Segment Start: Input data

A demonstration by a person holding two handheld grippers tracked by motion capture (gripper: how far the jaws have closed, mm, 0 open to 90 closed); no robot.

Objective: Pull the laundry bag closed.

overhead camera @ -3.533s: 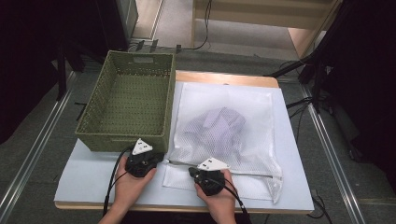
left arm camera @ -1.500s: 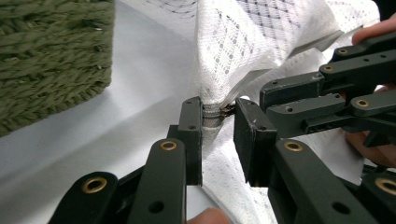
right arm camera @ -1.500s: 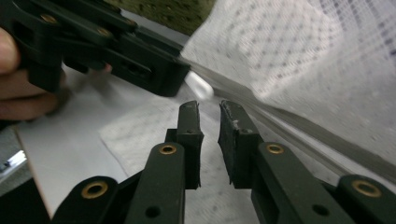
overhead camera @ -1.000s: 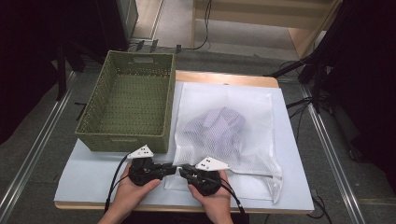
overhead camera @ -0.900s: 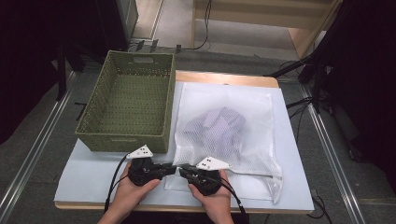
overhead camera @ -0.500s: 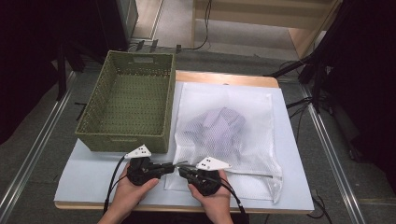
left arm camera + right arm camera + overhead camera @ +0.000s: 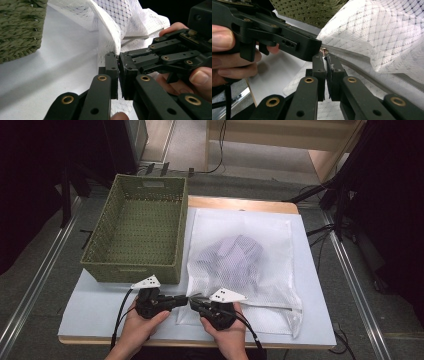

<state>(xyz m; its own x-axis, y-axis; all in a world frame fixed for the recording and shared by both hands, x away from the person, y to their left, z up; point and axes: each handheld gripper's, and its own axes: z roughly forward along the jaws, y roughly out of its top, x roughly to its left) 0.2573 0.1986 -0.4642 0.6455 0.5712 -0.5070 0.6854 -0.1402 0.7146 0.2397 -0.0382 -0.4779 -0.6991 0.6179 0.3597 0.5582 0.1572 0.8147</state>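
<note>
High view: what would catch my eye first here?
A large white mesh laundry bag with a lilac garment inside lies flat on the table's right half. Beside it, at the left, stands an empty olive-green woven basket. At the bag's near left corner, the left tool and right tool meet tip to tip, both pinching its edge.

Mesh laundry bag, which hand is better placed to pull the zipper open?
Right, likely. The right gripper is shut on the zipper at its end, the track running toward that side. The left gripper, jaws just closed further, pinches the mesh laundry bag corner, suited to anchoring.
</note>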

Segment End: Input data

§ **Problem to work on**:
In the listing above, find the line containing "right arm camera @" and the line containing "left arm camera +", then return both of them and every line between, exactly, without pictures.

§ **Solution below**:
right arm camera @ -1.500s: 
overhead camera @ -1.000s: 
overhead camera @ -0.900s: 
overhead camera @ -0.500s: 
left arm camera + right arm camera + overhead camera @ +0.000s: 

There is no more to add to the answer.